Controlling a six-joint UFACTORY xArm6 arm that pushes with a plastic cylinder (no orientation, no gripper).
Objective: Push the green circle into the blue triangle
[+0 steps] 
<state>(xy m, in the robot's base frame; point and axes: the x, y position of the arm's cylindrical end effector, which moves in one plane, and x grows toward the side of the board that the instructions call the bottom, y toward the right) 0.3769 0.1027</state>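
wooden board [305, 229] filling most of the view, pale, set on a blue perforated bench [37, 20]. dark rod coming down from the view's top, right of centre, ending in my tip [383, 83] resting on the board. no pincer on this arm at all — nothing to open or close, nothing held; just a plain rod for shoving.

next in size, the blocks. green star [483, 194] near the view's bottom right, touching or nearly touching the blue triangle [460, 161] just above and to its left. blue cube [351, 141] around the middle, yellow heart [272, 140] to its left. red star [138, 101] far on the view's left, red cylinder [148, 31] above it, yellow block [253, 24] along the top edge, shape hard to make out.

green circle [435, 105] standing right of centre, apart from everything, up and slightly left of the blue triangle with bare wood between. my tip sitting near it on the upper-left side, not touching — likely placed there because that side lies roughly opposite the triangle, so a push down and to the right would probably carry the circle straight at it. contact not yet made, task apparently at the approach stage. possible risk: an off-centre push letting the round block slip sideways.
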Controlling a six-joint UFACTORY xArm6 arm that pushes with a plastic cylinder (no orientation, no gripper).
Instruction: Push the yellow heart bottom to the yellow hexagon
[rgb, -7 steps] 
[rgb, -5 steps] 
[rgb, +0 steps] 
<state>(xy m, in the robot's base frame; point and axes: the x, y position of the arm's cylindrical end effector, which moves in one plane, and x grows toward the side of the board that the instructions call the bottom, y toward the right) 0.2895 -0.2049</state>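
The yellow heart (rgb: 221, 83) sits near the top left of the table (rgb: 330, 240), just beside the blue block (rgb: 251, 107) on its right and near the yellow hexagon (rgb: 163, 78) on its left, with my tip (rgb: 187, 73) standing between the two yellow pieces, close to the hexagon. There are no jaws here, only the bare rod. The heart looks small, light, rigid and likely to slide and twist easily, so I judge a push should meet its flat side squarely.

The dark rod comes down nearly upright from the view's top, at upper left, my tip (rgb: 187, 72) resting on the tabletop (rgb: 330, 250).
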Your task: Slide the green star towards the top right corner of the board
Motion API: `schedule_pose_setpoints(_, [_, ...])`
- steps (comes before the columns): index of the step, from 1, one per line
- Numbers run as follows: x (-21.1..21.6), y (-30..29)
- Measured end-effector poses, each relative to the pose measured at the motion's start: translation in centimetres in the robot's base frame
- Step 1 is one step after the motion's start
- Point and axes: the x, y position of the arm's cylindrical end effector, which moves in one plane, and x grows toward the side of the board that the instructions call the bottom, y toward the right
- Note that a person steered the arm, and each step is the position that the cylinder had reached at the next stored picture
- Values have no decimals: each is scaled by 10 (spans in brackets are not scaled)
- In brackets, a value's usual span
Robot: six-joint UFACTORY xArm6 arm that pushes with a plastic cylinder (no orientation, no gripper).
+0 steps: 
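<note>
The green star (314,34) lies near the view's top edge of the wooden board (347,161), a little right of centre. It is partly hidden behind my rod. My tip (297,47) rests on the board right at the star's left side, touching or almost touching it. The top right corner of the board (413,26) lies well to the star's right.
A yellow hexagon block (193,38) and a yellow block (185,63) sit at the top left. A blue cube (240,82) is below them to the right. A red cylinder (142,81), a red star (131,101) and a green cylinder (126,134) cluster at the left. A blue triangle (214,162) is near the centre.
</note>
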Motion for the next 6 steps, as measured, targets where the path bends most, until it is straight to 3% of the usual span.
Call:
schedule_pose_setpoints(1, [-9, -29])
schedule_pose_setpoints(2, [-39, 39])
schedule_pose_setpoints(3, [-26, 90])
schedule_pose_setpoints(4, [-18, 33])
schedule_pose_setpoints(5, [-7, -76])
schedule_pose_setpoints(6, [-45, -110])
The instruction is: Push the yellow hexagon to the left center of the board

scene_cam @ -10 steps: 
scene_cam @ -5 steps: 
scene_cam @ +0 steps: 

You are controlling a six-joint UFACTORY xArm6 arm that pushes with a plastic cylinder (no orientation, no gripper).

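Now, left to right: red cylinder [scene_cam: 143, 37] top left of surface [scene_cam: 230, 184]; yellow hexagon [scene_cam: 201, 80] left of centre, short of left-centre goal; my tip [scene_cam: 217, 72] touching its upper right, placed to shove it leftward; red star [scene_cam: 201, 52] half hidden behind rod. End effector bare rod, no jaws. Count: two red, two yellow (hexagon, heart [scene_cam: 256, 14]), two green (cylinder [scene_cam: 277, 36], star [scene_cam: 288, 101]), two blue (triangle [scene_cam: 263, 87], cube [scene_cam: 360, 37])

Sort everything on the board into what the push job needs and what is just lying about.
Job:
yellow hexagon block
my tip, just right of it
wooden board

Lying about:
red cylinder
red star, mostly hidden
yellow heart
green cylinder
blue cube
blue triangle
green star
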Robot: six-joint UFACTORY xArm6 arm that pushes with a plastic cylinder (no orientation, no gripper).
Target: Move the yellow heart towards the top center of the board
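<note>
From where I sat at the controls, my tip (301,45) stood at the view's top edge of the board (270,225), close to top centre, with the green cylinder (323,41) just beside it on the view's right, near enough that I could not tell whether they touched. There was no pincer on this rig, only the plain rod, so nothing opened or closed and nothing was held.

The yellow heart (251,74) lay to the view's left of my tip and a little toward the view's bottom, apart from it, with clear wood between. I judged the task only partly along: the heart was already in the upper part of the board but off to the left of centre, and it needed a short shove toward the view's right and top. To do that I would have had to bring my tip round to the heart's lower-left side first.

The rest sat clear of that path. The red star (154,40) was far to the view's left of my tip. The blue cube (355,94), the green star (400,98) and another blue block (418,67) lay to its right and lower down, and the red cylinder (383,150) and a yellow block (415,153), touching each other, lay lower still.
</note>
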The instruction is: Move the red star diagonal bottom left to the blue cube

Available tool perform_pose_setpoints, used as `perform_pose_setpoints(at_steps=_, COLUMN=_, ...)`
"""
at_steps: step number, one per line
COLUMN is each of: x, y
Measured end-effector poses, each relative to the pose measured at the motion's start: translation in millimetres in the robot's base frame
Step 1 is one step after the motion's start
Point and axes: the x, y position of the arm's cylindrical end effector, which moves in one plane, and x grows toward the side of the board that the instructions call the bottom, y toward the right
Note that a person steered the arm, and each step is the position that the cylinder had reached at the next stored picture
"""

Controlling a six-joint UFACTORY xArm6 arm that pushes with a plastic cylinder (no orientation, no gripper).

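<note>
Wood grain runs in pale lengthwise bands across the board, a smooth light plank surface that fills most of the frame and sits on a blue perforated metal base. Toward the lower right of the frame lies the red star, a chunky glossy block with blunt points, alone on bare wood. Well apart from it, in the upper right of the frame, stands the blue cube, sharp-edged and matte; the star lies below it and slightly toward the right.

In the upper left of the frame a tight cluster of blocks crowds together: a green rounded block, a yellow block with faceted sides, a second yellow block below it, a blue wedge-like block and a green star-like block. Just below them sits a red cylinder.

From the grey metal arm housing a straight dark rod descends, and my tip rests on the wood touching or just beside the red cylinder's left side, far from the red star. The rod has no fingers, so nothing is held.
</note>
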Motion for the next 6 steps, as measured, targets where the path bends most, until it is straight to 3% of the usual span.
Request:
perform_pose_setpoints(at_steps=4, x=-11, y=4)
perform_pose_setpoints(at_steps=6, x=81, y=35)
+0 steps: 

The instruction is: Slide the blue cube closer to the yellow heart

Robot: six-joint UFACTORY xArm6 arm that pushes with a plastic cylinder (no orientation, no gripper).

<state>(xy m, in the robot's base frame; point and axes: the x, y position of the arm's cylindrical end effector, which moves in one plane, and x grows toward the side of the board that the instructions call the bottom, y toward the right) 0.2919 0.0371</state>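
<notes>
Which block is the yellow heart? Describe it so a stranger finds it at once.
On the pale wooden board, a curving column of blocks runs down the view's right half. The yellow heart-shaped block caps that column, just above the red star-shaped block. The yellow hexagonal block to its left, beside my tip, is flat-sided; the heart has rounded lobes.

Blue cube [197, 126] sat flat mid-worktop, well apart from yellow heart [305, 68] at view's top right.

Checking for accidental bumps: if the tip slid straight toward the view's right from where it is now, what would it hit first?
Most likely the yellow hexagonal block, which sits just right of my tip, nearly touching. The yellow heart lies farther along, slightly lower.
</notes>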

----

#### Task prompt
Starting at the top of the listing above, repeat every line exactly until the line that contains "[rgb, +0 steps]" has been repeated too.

#### Solution
Controlling a six-joint UFACTORY xArm6 arm that pushes with a plastic cylinder (no orientation, no gripper).
Objective: Push the green circle into the blue triangle
[+0 steps] 
<state>(xy m, in the robot's base frame; point and axes: the x, y position of the arm's cylindrical end effector, which moves in one plane, and x grows toward the side of the board that the instructions call the bottom, y toward the right) 0.3769 0.1027</state>
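wooden board [305, 229] filling most of the view, pale, set on a blue perforated bench [37, 20]. dark rod coming down from the view's top, right of centre, ending in my tip [383, 83] resting on the board. no pincer on this arm at all — nothing to open or close, nothing held; just a plain rod for shoving.

next in size, the blocks. green star [483, 194] near the view's bottom right, touching or nearly touching the blue triangle [460, 161] just above and to its left. blue cube [351, 141] around the middle, yellow heart [272, 140] to its left. red star [138, 101] far on the view's left, red cylinder [148, 31] above it, yellow block [253, 24] along the top edge, shape hard to make out.

green circle [435, 105] standing right of centre, apart from everything, up and slightly left of the blue triangle with bare wood between. my tip sitting near it on the upper-left side, not touching — likely placed there because that side lies roughly opposite the triangle, so a push down and to the right would probably carry the circle straight at it. contact not yet made, task apparently at the approach stage. possible risk: an off-centre push letting the round block slip sideways.
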Controlling a six-joint UFACTORY xArm6 arm that pushes with a plastic cylinder (no orientation, no gripper).
Instruction: Push the yellow heart bottom to the yellow hexagon
[rgb, -7 steps] 
[rgb, -5 steps] 
[rgb, +0 steps] 

What this exercise asked for has been supplied.